Family count cost of strike that killed teenage sisters
Mohammad Saed has been left with only memories of his fiancee after she and her sister were killed in an Israeli air strike on Gaza city.
Instead of starting a new life with Dania Adas, 19, he is attending her funeral.
Mr Saed, 22, was inconsolable as he scrolled through pictures of happier times on his phone.
Ms Adas lay next to her sister Eman, 17, wrapped in a white shroud after they were killed last week.
The target of the strike was the house next door, which Israel’s military believed was sheltering high-level members of the militant group Palestinian Islamic Jihad. While the strike killed three militants, it also killed at least 10 civilians – among them the Adas sisters.
“We were preparing for our wedding, making the last touches to our home,” Mr Saed told The National.
The couple had hopes for a better future, not only for themselves but for Gaza. They had even chosen a name for their hoped-for firstborn son – Samah.
Videos shared on social media show Mr Saed reading the Quran beside his fiancee’s body.

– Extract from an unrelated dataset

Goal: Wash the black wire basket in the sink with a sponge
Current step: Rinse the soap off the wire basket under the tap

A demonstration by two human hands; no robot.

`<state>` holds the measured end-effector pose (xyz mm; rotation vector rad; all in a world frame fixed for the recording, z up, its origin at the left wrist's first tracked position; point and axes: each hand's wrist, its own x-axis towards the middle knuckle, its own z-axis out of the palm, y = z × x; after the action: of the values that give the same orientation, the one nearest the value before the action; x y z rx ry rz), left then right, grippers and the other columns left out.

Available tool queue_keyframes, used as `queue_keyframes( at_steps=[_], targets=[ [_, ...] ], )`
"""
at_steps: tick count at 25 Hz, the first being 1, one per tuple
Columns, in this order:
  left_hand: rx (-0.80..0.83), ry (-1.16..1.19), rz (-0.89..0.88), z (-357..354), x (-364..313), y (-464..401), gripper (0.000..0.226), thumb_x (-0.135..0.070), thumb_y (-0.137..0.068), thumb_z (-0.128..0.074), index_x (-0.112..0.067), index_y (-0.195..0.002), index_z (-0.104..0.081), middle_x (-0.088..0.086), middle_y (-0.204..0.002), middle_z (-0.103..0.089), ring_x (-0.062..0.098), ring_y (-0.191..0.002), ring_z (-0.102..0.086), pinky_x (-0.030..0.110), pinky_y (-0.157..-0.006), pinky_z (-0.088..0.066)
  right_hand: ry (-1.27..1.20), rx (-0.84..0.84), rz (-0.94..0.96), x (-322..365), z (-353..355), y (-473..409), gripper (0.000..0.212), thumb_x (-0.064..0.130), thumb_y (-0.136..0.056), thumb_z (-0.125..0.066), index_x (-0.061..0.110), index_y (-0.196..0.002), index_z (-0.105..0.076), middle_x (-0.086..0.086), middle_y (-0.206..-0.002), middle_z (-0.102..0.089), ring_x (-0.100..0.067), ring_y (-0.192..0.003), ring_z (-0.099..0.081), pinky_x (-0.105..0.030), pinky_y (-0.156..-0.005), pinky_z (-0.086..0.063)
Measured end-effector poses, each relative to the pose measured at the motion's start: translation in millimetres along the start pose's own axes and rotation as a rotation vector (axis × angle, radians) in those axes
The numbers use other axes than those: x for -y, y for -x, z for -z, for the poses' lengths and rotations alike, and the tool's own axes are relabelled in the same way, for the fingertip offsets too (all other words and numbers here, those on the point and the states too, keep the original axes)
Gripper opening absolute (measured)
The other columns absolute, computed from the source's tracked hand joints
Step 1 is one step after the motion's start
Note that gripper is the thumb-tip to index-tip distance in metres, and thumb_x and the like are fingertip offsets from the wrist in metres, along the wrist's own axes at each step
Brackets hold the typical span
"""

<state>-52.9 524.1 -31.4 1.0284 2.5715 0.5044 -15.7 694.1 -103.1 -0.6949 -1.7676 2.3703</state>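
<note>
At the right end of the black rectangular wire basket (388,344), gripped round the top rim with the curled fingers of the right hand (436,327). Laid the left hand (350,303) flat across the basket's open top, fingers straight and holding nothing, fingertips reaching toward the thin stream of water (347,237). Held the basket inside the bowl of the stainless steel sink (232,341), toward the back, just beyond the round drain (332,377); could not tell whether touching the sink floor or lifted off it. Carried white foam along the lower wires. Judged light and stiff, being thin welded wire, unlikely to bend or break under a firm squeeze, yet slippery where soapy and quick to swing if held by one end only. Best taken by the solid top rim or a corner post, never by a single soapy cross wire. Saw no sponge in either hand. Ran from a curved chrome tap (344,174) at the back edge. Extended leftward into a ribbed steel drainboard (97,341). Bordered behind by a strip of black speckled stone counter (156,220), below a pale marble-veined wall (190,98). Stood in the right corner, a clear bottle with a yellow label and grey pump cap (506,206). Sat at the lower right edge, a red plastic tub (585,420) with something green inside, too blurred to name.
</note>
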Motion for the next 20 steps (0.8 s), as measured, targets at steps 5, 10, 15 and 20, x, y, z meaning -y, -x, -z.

Ms Adas, a university student, was asleep in her room, surrounded by wedding gifts and new clothes, when the Israeli strike occurred. “The heavy sound of bombing woke me up to find dust everywhere, so I ran immediately to my daughters’ room calling them, but unfortunately didn’t get any reply,” said Alaa Adas, Dania and Eman’s father.
“I started to dig in the rubble, looking for my daughters. First, I found Dania.

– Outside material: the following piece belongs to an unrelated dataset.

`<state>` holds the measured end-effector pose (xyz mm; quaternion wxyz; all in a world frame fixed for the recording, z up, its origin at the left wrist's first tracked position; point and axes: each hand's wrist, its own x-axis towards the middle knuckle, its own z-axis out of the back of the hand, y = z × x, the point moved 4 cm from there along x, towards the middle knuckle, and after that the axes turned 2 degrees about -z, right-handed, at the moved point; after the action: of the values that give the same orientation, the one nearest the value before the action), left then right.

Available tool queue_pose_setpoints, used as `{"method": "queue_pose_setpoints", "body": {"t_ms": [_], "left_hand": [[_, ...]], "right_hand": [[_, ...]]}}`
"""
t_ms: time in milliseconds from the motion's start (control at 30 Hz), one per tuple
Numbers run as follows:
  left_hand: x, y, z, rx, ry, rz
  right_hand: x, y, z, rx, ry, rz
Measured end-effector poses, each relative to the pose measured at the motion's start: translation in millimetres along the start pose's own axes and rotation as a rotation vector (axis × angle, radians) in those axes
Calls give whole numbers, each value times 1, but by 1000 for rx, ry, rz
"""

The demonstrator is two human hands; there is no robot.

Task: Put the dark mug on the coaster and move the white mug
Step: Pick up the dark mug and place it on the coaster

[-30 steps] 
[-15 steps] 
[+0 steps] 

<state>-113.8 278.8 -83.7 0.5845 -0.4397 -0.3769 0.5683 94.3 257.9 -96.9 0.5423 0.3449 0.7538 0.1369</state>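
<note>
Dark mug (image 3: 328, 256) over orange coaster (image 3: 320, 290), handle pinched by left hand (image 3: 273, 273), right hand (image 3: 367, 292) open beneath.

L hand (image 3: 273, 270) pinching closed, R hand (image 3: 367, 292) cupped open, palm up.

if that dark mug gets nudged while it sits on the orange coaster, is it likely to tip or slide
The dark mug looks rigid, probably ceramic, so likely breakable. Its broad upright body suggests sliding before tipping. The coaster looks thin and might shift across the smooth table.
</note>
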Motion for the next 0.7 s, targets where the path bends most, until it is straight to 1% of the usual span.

“I tried to wake her up, but she didn’t respond.”
Eman was alive when she was found and taken to hospital, where she died.
“This is a crime. We were supposed to go to the market to buy her the marriage gift, but when she found that the price of the gold was high, she told me to wait,” Mr Adas said.
Several families have lost loved ones in the latest violence in the enclave. Rocket fire between Israel and militant groups have killed at least 26 Palestinians, among them children, and one Israeli.
Militants in Gaza have fired hundreds of rockets at Israel since Wednesday, the Israeli military said.
Many of them were intercepted by the Iron Dome missile defence system.
The Israeli military said it fired at targets across Gaza.
Before a ceasefire mediated by Egypt began on Saturday, shops in Gaza were closed and the streets empty as Israeli military aircraft circled.
The ceasefire was too late for the Adas sisters. “Just imagine that suddenly you lose the love of your life – how you would feel,” Mr Saed said.